Problem: From the entries that follow, extract each line holding the string "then".

Available data:
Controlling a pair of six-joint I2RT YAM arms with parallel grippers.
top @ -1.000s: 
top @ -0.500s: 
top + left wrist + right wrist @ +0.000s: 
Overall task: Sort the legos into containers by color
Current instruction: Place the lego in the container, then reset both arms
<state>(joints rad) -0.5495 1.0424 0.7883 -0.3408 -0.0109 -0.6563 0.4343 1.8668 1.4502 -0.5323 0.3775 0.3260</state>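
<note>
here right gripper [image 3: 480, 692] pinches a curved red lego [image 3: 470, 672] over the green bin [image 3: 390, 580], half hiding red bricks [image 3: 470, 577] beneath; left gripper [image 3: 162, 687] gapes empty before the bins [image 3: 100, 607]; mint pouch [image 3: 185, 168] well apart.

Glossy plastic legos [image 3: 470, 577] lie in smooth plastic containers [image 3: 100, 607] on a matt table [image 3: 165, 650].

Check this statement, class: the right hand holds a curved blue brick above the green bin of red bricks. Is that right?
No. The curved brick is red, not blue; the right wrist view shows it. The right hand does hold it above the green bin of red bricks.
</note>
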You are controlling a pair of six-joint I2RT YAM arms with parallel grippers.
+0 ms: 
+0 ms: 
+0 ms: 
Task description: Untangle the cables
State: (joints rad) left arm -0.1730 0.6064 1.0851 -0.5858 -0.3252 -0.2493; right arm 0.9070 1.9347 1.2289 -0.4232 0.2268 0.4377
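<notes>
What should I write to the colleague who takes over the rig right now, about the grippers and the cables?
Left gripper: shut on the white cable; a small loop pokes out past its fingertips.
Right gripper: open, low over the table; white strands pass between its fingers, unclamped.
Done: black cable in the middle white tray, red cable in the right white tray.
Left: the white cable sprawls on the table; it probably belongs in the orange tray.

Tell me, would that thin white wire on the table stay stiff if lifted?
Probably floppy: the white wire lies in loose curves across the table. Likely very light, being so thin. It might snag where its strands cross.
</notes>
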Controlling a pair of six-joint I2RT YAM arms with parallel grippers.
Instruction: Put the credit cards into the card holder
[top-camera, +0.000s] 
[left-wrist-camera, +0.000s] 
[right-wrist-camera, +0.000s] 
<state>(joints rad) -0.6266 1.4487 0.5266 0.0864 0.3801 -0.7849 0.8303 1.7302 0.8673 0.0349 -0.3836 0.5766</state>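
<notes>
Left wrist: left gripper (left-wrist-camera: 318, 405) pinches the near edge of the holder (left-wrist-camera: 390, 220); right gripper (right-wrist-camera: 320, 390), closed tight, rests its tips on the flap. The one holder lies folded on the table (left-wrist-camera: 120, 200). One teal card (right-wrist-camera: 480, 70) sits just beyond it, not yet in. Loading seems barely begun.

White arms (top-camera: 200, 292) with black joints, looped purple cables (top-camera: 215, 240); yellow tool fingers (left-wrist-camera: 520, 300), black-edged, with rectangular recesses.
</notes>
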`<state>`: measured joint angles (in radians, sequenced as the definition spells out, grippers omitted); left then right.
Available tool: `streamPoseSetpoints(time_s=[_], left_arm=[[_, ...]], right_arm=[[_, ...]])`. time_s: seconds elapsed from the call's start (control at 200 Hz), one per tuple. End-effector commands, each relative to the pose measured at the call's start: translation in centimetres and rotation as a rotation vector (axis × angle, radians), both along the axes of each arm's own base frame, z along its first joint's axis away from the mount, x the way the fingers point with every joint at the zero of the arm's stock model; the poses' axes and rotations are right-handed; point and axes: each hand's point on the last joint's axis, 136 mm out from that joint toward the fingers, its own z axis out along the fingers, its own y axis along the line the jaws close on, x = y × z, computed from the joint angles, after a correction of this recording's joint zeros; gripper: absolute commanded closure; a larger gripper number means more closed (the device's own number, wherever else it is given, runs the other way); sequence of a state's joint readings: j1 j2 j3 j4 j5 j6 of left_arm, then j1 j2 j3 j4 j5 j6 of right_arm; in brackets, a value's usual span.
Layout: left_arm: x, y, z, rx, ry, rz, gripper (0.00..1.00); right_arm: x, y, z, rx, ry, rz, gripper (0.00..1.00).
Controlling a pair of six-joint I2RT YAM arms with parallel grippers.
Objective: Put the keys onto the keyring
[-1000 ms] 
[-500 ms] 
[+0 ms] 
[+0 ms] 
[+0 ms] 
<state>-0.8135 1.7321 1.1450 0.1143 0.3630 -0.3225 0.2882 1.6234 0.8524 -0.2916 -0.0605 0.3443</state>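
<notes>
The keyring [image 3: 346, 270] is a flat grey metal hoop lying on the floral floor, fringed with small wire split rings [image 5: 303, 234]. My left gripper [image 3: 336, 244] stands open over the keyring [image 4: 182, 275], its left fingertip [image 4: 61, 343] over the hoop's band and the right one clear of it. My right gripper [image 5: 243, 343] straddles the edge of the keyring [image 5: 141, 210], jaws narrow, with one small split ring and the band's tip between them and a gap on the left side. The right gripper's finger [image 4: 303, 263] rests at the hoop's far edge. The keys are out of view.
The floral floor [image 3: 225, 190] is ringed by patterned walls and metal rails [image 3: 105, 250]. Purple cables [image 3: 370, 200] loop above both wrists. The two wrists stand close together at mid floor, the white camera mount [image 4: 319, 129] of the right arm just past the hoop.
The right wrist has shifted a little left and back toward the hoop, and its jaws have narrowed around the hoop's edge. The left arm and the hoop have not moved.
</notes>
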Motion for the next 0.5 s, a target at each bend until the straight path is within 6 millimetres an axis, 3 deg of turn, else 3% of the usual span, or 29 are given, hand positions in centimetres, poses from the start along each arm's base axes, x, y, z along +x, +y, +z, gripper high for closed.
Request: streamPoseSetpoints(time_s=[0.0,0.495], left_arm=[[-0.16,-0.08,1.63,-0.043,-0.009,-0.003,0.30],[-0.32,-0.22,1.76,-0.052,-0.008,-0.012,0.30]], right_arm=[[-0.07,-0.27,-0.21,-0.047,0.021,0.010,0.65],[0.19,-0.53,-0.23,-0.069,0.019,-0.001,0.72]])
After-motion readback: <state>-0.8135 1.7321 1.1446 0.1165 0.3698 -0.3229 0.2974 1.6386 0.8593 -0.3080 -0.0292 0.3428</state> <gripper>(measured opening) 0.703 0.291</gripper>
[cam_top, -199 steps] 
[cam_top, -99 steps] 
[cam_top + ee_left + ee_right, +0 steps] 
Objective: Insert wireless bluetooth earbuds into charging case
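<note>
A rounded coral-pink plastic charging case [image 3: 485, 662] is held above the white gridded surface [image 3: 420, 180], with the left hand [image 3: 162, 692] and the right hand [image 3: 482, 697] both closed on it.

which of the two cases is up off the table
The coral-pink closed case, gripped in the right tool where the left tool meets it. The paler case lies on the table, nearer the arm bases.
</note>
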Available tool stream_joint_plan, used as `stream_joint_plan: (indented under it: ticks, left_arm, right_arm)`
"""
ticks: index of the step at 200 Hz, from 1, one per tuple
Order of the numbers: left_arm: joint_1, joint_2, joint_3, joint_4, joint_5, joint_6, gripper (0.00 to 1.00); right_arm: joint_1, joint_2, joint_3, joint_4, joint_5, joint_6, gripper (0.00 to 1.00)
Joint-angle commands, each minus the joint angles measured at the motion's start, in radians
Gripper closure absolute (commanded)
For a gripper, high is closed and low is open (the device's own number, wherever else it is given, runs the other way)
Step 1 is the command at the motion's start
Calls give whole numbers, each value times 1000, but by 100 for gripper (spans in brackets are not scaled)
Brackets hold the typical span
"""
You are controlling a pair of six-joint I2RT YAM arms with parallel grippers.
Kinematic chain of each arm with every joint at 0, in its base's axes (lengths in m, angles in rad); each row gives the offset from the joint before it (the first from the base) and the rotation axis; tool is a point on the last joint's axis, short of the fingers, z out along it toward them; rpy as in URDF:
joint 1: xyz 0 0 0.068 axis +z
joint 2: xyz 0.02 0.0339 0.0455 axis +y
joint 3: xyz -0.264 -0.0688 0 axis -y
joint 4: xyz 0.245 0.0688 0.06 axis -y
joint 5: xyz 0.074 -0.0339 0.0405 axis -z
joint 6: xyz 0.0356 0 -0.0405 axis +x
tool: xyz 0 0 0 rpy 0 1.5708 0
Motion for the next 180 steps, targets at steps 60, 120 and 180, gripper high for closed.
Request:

Exercise answer:
Current instruction: Place the lego in the container, then reset both arms
`<state>`: measured joint angles (in radians, sequenced as the definition spells out, grippers omitted); left then right.
Available tool: `streamPoseSetpoints(time_s=[_], left_arm=[[_, ...]], right_arm=[[_, ...]])`. time_s: seconds elapsed from the call's start (control at 200 Hz), one per tuple. End-effector commands, each relative to the pose measured at the call's start: translation in centimetres and rotation as a rotation vector (axis × angle, radians), both along the axes of each arm's own base frame, z along its first joint's axis away from the mount, x the way the fingers point with every joint at the zero of the arm's stock model; the poses' axes and rotations are right-handed; point and axes: each hand's point on the last joint's axis, 136 mm out from that joint toward the fingers, its own z axis out along the fingers, its own y axis along the line the jaws close on, x = y × z, computed from the joint angles, after a correction of this recording's joint zeros; gripper: absolute commanded closure; a larger gripper number means more closed (the device's own number, wherever else it is given, runs the other way); sequence of a state's joint readings: j1 j2 j3 j4 j5 j6 of left_arm, then j1 j2 j3 j4 j5 j6 of right_arm; in brackets, a value's usual span.

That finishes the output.